Emory University, Department of Sociology, Atlanta, GA.
Ethn Dis. 2021 May 20;31(Suppl 1):319-332. doi: 10.18865/ed.31.S1.319. eCollection 2021.
Health studies of structural racism/discrimination have been animated through the deployment of neighborhood effects frameworks that engage institutionalist concerns about sociopolitical resources and mobility structures. This study highlights the acute illness risks of place-based inequalities and neighborhood-varying race-based inequalities by focusing on access to and the regulation of mortgage markets.
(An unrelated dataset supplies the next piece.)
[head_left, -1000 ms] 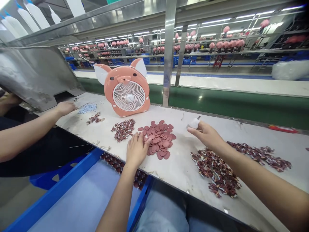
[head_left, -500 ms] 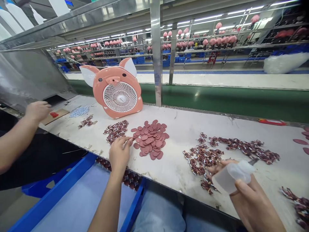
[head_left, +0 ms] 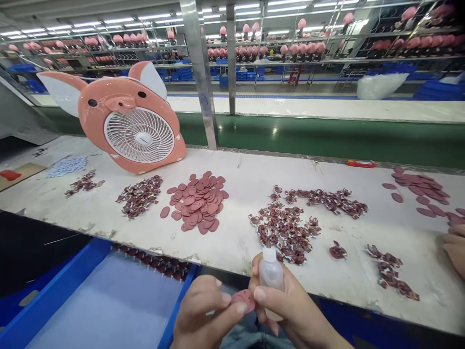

By merging neighborhood data on lending processes from the Home Mortgage Disclosure Act with individual health from the Project on Human Development in Chicago Neighborhoods, this article evaluates the acute childhood illness risks of four mutually inclusive, political economies using multilevel generalized linear models.
Chicago, IL, USA.
Youth aged 0 to 17 years.
The prevalence of 11 acute illnesses (cold/flu, sinus trouble, sore throat/tonsils, headache, upset stomach, bronchitis, skin infection, pneumonia, urinary tract infections, fungal disease, mononucleosis) and the past-year frequencies of 6 acute illnesses (cold/flu, sinus trouble, sore throat/tonsils, headache, upset stomach, bronchitis) are evaluated.
Multilevel logistic regression.
The most theoretically consistent predictor of illness is a measure identifying neighborhoods with above-city-median levels of racial disparities in the regulation of loans - a mesolevel measure of structural racism. In areas with high levels of minority-White differences in less-regulated credit, youth are more likely to have a range of acute illnesses and experience them at more frequent intervals in the past year.
This article highlights the substantive and methodological importance of focusing on multidimensional representations of institutionalized political economic inequalities circumscribed and traversed by the power relations established by institutions and the state.
健康研究中的结构性种族主义/歧视,一直以来都受到邻里效应框架的推动,该框架涉及制度主义对社会政治资源和流动结构的关注。通过关注抵押贷款市场的准入和监管,本研究强调了基于地点的不平等和基于邻里的不平等带来的急性疾病风险。
本文通过合并来自《住房抵押贷款披露法案》的邻里贷款过程数据和来自《芝加哥社区人类发展计划》的个体健康数据,利用多层次广义线性模型,评估了四种相互包容的政治经济模式下的儿童急性疾病风险。
美国伊利诺伊州芝加哥市。
年龄在 0 至 17 岁的儿童。
11 种急性疾病(感冒/流感、鼻窦问题、喉咙/扁桃体炎、头痛、胃部不适、支气管炎、皮肤感染、肺炎、尿路感染、真菌感染、单核细胞增多症)的流行率和 6 种急性疾病(感冒/流感、鼻窦问题、喉咙/扁桃体炎、头痛、胃部不适、支气管炎)的过去一年发病频率。
多层次逻辑回归。
最符合理论预期的疾病预测指标是一个识别出城市中在贷款监管方面存在种族差异的邻里的度量指标,即一个中观层面的结构性种族主义度量指标。在信用监管程度较低、少数族裔与白人之间存在较大差异的地区,年轻人更有可能患上一系列急性疾病,并且在过去一年中更频繁地发病。
本文强调了关注制度性政治经济不平等的多维表现形式的实质性和方法学重要性,这些不平等受到机构和国家建立的权力关系的限制和跨越。